* EXERCISE PROMPT *
Return all entries below exactly. Skip nothing.

* Stored items *
········

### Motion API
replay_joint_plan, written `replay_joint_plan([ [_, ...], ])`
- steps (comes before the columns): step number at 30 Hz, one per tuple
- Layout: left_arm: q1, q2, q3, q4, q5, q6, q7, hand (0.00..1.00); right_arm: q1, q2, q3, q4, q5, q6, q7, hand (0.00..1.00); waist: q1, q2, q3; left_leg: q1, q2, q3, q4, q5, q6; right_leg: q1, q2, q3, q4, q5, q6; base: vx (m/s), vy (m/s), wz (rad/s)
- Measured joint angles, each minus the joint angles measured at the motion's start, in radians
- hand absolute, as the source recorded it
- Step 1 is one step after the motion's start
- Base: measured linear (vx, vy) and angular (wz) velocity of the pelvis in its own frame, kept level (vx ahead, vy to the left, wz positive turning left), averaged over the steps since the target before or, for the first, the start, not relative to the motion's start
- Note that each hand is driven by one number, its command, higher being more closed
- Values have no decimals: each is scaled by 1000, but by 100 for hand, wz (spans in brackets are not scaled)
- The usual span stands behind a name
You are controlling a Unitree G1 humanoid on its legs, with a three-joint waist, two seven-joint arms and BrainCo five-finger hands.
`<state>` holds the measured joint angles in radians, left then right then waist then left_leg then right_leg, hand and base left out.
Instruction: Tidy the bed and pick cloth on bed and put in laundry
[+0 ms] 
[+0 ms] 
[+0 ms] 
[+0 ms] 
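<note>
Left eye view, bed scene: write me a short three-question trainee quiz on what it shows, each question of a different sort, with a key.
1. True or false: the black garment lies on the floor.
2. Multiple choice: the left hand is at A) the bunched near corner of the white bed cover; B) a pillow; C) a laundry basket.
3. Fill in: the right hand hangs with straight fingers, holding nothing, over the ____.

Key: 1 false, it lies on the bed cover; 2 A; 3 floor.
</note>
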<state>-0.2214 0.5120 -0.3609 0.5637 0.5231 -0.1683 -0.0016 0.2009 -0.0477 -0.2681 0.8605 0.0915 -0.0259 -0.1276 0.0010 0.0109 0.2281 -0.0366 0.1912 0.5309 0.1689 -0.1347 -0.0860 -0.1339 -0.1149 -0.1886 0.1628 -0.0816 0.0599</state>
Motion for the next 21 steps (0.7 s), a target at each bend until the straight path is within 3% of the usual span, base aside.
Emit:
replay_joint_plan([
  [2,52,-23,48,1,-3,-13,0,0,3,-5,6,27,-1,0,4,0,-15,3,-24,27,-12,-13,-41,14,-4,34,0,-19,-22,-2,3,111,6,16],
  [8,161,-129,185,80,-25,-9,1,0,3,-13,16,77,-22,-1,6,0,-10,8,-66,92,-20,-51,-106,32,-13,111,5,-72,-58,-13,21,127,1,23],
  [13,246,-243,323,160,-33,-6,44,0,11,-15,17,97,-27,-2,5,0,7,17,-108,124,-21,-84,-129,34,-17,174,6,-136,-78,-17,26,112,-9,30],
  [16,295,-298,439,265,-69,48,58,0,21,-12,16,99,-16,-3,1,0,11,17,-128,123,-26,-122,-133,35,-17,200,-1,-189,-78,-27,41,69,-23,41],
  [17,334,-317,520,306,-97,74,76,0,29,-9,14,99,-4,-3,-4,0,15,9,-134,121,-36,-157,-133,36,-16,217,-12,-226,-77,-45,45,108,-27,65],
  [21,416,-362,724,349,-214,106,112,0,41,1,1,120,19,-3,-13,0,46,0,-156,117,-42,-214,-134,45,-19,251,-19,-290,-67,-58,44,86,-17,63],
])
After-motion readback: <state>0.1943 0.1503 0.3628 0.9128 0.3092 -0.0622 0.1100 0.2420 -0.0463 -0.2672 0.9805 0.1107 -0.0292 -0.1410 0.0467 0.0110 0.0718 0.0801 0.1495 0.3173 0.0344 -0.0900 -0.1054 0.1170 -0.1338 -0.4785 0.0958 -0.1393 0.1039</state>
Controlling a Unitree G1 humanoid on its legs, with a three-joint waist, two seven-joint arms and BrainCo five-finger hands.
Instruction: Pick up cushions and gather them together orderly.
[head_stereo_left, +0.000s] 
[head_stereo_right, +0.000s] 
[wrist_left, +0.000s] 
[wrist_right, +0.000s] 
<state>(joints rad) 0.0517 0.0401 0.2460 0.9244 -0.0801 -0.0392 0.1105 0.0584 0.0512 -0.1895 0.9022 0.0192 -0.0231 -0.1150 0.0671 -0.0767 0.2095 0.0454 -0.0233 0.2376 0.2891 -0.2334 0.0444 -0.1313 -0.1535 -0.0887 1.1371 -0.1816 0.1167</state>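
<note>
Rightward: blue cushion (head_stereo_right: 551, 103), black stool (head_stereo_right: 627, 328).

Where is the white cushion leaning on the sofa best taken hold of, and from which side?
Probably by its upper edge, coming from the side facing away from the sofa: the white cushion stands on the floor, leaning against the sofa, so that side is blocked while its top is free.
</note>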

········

* OUTPUT OF THE EXERCISE *
### Motion API
replay_joint_plan, written `replay_joint_plan([ [_, ...], ])`
- steps (comes before the columns): step number at 30 Hz, one per tuple
- Layout: left_arm: q1, q2, q3, q4, q5, q6, q7, hand (0.00..1.00); right_arm: q1, q2, q3, q4, q5, q6, q7, hand (0.00..1.00); waist: q1, q2, q3; left_leg: q1, q2, q3, q4, q5, q6; right_leg: q1, q2, q3, q4, q5, q6; base: vx (m/s), vy (m/s), wz (rad/s)
- Measured joint angles, each minus the joint angles measured at the motion's start, in radians
- hand absolute, as the source recorded it
- Step 1 is one step after the motion's start
- Base: measured linear (vx, vy) and angular (wz) velocity of the pelvis in its own frame, kept level (vx ahead, vy to the left, wz positive turning left), averaged over the steps since the target before or, for the first, the start, not relative to the motion's start
- Note that each hand is driven by one number, its command, higher being more closed
- Values have no decimals: each is scaled by 1000, but by 100 for hand, wz (spans in brackets are not scaled)
- The usual span stands behind a name
You are controlling a Unitree G1 humanoid on its legs, with a three-joint waist, two seven-joint arms and BrainCo five-finger hands.
`<state>` holds the measured joint angles in radians, left then right then waist then left_leg then right_leg, hand and base left out.
Instruction: Tidy the bed and pick cloth on bed and put in laundry
[+0 ms] 
[+0 ms] 
[+0 ms] 
[+0 ms] 
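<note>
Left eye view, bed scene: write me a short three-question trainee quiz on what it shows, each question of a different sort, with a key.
1. True or false: the black garment lies on the floor.
2. Multiple choice: the left hand is at A) the bunched near corner of the white bed cover; B) a pillow; C) a laundry basket.
3. Fill in: the right hand hangs with straight fingers, holding nothing, over the ____.

Key: 1 false, it lies on the bed cover; 2 A; 3 floor.
</note>
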<state>-0.2214 0.5120 -0.3609 0.5637 0.5231 -0.1683 -0.0016 0.2009 -0.0477 -0.2681 0.8605 0.0915 -0.0259 -0.1276 0.0010 0.0109 0.2281 -0.0366 0.1912 0.5309 0.1689 -0.1347 -0.0860 -0.1339 -0.1149 -0.1886 0.1628 -0.0816 0.0599</state>
Motion for the next 21 steps (0.7 s), a target at each bend until the straight path is within 3% of the usual span, base aside.
Emit:
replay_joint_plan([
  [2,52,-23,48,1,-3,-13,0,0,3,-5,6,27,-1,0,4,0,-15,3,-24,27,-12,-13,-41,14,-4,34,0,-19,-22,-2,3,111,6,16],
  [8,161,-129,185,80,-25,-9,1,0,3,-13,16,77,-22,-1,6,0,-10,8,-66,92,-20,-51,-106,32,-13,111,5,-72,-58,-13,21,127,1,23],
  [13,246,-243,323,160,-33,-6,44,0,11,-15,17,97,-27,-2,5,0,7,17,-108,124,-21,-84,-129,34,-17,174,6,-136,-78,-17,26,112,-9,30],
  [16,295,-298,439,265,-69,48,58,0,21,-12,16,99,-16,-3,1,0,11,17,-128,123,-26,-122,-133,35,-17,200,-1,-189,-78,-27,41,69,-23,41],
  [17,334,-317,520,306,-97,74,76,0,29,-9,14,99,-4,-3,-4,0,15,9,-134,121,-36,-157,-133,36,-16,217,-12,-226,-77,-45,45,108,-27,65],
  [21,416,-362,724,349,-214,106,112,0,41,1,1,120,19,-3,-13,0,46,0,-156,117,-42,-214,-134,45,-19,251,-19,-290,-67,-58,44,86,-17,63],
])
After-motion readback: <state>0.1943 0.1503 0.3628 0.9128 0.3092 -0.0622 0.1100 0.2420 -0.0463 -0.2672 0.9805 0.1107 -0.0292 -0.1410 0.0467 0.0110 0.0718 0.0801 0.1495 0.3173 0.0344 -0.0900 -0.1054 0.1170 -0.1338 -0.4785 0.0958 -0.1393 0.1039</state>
Controlling a Unitree G1 humanoid on its legs, with a three-joint waist, two seven-joint arms and BrainCo five-finger hands.
Instruction: Pick up cushions and gather them together orderly.
[head_stereo_left, +0.000s] 
[head_stereo_right, +0.000s] 
[wrist_left, +0.000s] 
[wrist_right, +0.000s] 
<state>(joints rad) 0.0517 0.0401 0.2460 0.9244 -0.0801 -0.0392 0.1105 0.0584 0.0512 -0.1895 0.9022 0.0192 -0.0231 -0.1150 0.0671 -0.0767 0.2095 0.0454 -0.0233 0.2376 0.2891 -0.2334 0.0444 -0.1313 -0.1535 -0.0887 1.1371 -0.1816 0.1167</state>
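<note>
Rightward: blue cushion (head_stereo_right: 551, 103), black stool (head_stereo_right: 627, 328).

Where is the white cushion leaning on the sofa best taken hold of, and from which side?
Probably by its upper edge, coming from the side facing away from the sofa: the white cushion stands on the floor, leaning against the sofa, so that side is blocked while its top is free.
</note>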

No further output is needed.